Why did the golfer wear two pairs of pants?
Because he was afraid he might get a hole in one.
Why is it impossible to starve in the desert?
Because of all the sand which is there.
Why shouldn’t you tell secrets in a cornfield?
Too many ears.
What does a vegan zombie like to eat?
Graaains.
What’s the difference between a well-dressed cyclist and a scruffy guy on a tricycle?
A tire.
What did the Buddhist say to the hot dog vendor?

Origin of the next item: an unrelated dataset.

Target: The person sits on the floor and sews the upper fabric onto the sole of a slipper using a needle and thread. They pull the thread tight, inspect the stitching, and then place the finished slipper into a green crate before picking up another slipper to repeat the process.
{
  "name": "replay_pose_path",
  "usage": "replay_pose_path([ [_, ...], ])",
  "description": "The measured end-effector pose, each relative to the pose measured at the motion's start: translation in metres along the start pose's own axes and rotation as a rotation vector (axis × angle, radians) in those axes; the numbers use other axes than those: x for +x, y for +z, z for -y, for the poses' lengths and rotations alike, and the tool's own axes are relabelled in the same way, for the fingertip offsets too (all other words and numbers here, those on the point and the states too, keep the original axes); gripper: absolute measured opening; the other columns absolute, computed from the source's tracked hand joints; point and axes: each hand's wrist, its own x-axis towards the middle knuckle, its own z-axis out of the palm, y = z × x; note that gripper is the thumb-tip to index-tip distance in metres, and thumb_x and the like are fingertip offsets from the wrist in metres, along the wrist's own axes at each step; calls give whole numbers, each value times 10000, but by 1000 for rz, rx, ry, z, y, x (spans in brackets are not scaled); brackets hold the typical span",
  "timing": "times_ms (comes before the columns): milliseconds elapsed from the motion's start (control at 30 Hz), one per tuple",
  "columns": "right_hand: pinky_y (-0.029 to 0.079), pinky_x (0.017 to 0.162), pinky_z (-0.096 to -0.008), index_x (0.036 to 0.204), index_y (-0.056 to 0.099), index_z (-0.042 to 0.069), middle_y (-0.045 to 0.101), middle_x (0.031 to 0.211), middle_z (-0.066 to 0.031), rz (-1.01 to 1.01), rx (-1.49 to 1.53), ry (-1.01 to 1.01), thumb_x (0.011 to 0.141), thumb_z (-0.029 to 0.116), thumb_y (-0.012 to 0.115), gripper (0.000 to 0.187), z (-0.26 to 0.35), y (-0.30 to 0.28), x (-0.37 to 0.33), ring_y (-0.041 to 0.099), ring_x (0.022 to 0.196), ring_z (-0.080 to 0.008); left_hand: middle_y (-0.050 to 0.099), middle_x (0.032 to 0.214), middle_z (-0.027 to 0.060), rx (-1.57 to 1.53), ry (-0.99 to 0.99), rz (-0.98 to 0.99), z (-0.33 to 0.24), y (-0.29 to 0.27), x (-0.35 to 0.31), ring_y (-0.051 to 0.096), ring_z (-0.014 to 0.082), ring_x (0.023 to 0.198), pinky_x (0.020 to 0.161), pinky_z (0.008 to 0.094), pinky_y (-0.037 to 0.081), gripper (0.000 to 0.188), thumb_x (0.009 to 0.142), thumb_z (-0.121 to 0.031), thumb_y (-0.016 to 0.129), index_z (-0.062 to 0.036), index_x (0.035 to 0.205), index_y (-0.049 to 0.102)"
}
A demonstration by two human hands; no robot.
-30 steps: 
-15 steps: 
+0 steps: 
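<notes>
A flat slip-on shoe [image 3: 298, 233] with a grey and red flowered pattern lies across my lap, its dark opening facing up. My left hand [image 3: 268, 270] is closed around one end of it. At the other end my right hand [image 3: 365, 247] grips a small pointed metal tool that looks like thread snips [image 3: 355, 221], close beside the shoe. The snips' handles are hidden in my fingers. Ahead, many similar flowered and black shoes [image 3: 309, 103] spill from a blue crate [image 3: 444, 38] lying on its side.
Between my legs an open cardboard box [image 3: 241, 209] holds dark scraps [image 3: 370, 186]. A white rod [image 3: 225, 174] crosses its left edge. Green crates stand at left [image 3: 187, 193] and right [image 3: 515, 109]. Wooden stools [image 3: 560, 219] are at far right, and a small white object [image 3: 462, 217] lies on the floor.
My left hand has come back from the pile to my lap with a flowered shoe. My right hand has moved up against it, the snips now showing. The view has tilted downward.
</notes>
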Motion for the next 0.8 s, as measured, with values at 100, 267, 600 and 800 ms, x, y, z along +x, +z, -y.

“Make me one with everything.”
What do you call a pigeon that can’t find its way home?
A pigeon.
How many sailors are Pirates?
3.14%.
Why don’t vampires bet on horses?
They can’t handle the stakes.
Where can you get chicken broth in bulk?
The stock market.
What’s the best part about living in Switzerland?
I don’t know, but the flag is a big plus.
Have you heard the rumor about butter?
Never mind, I shouldn’t be spreading it.
Why didn’t the skeletons fight each other?
They didn’t have the guts.
Why did the bicycle fall over?
It was two-tired.
What do you call cheese that isn’t yours?
Nacho cheese.
Why don’t oysters share their pearls?
Because they’re shellfish.
What do you call a fish wearing a bowtie?
Sofishticated.
What do you call a dog magician?
A labracadabrador.
Why didn’t the Terminator upgrade to Windows 10?
He said, “I still love Vista, baby.”
Why did the man put his money in the freezer?
He wanted cold, hard cash.
Why can’t you trust stairs?
They’re always up to something.
Why don’t eggs tell jokes?
They’d crack each other up.
Why did the tomato blush?
Because it saw the salad dressing.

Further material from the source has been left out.